Magnetic component with a notched magnetic core structure

Abstract

A magnetic component having a magnetic core structure includes a core body with a notched region for reducing non-essential core material. The notched region has the cross-sectional shape of a trapezoid and includes two notch walls separated by a middle wall. The notch walls are each oriented at an obtuse angle relative to the middle notch wall. The core structure reduces the cost of manufacture and the size of the magnetic component by eliminating non-essential core material from regions of the core that have little or no impact on the magnetic performance of the component. The desired magnetic flux path in the component remains substantially unaffected by the removal of the non-essential core material. The body of the core may also include one or more angled shoulders positioned at the corners of the core body to further eliminate non-essential core material.

Description

CROSS-REFERENCES TO RELATED APPLICATIONS

This application is a Non-Provisional Utility application which claims the benefit of co-pending U.S. Provisional Patent Application Ser. No. 61/168,877 filed Apr. 13, 2009 entitled “LOW COST FERRITE “E” CORE STRUCTURE” which is hereby incorporated by reference in its entirety.

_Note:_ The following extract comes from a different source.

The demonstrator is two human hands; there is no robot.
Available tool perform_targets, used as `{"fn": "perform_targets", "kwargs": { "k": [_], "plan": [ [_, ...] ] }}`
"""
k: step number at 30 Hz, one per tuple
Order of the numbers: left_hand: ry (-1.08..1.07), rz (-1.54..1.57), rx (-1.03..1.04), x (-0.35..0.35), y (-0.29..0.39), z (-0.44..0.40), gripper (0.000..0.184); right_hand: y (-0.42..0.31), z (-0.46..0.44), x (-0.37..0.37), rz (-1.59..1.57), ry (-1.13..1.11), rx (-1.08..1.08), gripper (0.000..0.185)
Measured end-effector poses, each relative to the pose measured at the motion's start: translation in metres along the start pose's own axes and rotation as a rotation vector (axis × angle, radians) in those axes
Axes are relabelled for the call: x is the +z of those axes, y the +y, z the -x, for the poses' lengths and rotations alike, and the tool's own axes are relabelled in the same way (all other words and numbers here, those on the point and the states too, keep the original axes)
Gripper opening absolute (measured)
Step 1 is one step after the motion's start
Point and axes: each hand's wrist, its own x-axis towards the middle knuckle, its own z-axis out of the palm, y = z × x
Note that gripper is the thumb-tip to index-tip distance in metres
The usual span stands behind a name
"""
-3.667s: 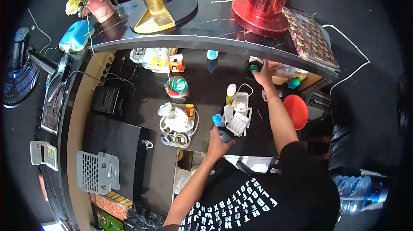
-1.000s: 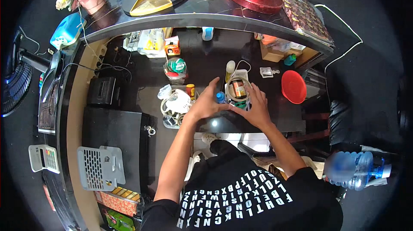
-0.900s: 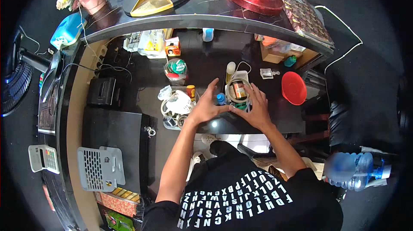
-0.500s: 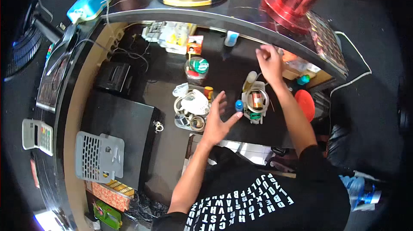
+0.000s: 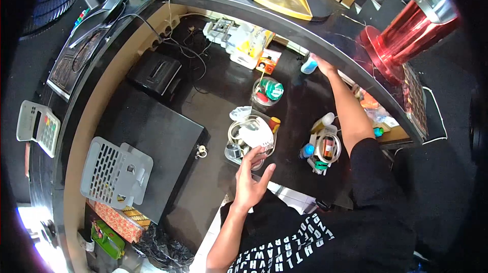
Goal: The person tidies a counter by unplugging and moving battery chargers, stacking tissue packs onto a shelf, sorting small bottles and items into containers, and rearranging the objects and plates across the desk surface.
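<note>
My right hand (image 5: 325, 65) reaches to the back of the desk and closes around a small white and blue bottle (image 5: 308, 66); part of its fingers is hidden. My left hand (image 5: 250, 181) hovers with fingers apart and nothing in it. Its fingertips overlap the near edge of a clear tray (image 5: 235, 157) with a white cable and charger (image 5: 255, 133) and an orange-capped container (image 5: 274, 123). Right of it, a second holder contains a coiled white cable (image 5: 335, 148), a blue-capped bottle (image 5: 306, 151) and a dark jar (image 5: 328, 146).
A round tub with a green packet (image 5: 273, 90) stands near an orange box (image 5: 268, 61). The raised counter (image 5: 213, 1) curves around the desk, carrying a red machine (image 5: 401, 36) and a gold-based stand (image 5: 290, 1). Left are a grey laptop stand (image 5: 109, 171), keys (image 5: 202, 152) and a black printer (image 5: 155, 74).
My right hand has moved from above the right-hand holder to the white and blue bottle. My left hand has drawn back towards my body. The view has shifted.
</note>
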Motion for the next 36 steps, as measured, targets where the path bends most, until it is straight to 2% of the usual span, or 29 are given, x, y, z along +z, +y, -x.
{"fn": "perform_targets", "kwargs": {
  "k": [1, 4, 7, 10, 14, 15, 18, 19, 20, 21, 22, 24, 25, 26, 28, 30, 32, 33, 34, 36],
  "plan": [
    [0.010, 0.002, 0.004, 0.001, -0.001, -0.001, 0.056, 0.037, -0.013, 0.035, 0.131, 0.183, -0.139, 0.053],
    [0.023, 0.005, -0.014, 0.000, -0.003, -0.003, 0.055, 0.052, -0.023, 0.034, 0.235, 0.054, -0.075, 0.051],
    [0.041, 0.010, -0.008, 0.001, -0.008, -0.006, 0.054, 0.082, -0.030, 0.055, 0.301, 0.094, -0.131, 0.051],
    [0.041, 0.008, -0.013, 0.001, -0.008, -0.012, 0.053, 0.102, -0.026, 0.073, 0.252, 0.201, -0.155, 0.044],
    [0.030, -0.029, 0.023, 0.000, -0.011, -0.018, 0.052, 0.132, -0.033, 0.092, -0.108, 0.111, -0.161, 0.034],
    [0.030, -0.035, 0.035, -0.001, -0.008, -0.020, 0.051, 0.132, -0.030, 0.090, -0.172, 0.070, -0.128, 0.032],
    [0.045, -0.049, 0.073, -0.001, 0.002, -0.029, 0.046, 0.033, 0.016, 0.001, -0.385, -0.255, 0.198, 0.026],
    [0.041, -0.064, 0.099, 0.000, 0.003, -0.033, 0.044, 0.015, 0.026, -0.018, -0.416, -0.324, 0.222, 0.024],
    [0.038, -0.078, 0.126, 0.001, 0.005, -0.040, 0.042, -0.001, 0.036, -0.037, -0.433, -0.384, 0.222, 0.022],
    [0.020, -0.105, 0.157, 0.003, 0.016, -0.051, 0.036, -0.007, 0.044, -0.052, -0.411, -0.430, 0.105, 0.019],
    [-0.017, -0.097, 0.195, 0.007, 0.024, -0.064, 0.035, -0.002, 0.050, -0.058, -0.380, -0.459, 0.089, 0.024],
    [-0.097, -0.082, 0.274, 0.021, 0.037, -0.096, 0.032, 0.007, 0.063, -0.063, -0.417, -0.405, -0.051, 0.019],
    [-0.143, -0.131, 0.272, 0.030, 0.040, -0.116, 0.030, 0.013, 0.069, -0.065, -0.453, -0.384, -0.118, 0.017],
    [-0.189, -0.180, 0.272, 0.039, 0.042, -0.138, 0.028, -0.009, 0.075, -0.091, -0.391, -0.479, -0.054, 0.016],
    [-0.108, -0.404, 0.436, 0.062, 0.032, -0.184, 0.022, -0.003, 0.084, -0.098, -0.363, -0.487, -0.109, 0.017],
    [-0.122, -0.675, 0.342, 0.083, 0.022, -0.218, 0.025, 0.010, 0.090, -0.096, -0.485, -0.532, -0.073, 0.018],
    [-0.197, -1.050, 0.330, 0.108, -0.006, -0.251, 0.032, 0.001, 0.094, -0.109, -0.366, -0.494, -0.166, 0.019],
    [-0.304, -1.085, 0.208, 0.116, -0.011, -0.260, 0.036, -0.002, 0.095, -0.112, -0.491, -0.509, -0.165, 0.022],
    [-0.347, -1.091, 0.149, 0.123, -0.016, -0.266, 0.033, 0.000, 0.097, -0.110, -0.464, -0.440, -0.204, 0.021],
    [-0.442, -1.217, 0.110, 0.135, -0.021, -0.274, 0.031, -0.001, 0.100, -0.112, -0.505, -0.466, -0.088, 0.021]
  ]
}}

A portion of the disclosure of this patent document contains material that is subject to copyright protection. The copyright owner has no objection to the reproduction of the patent document or the patent disclosure, as it appears in the U.S. Patent and Trademark Office patent file or records, but otherwise reserves all copyright rights whatsoever.

BACKGROUND OF THE INVENTION

The present invention relates generally to a magnetic component having a core structure for guiding and concentrating a magnetic field and specifically to a magnetic core structure designed for achieving a desired magnetic flux pattern using a minimized amount of core material to reduce size and manufacturing cost.

More particularly, this invention pertains to magnetic components having ferrite cores for guiding and concentrating magnetic fields. Such components are found in many consumer and industrial electronic devices and are an important part of the electronics industry. Magnetic components of this type, such as transformers and inductors, generally include one or more coils of conductive wire wound around a ferrite core. As current passes through the coil, a magnetic field is generated around the wire. The magnetic field is then concentrated and strengthened by the ferrite core as magnetic flux passes through the core. The shape and design of the core greatly influences the magnetic and electronic performance of the component.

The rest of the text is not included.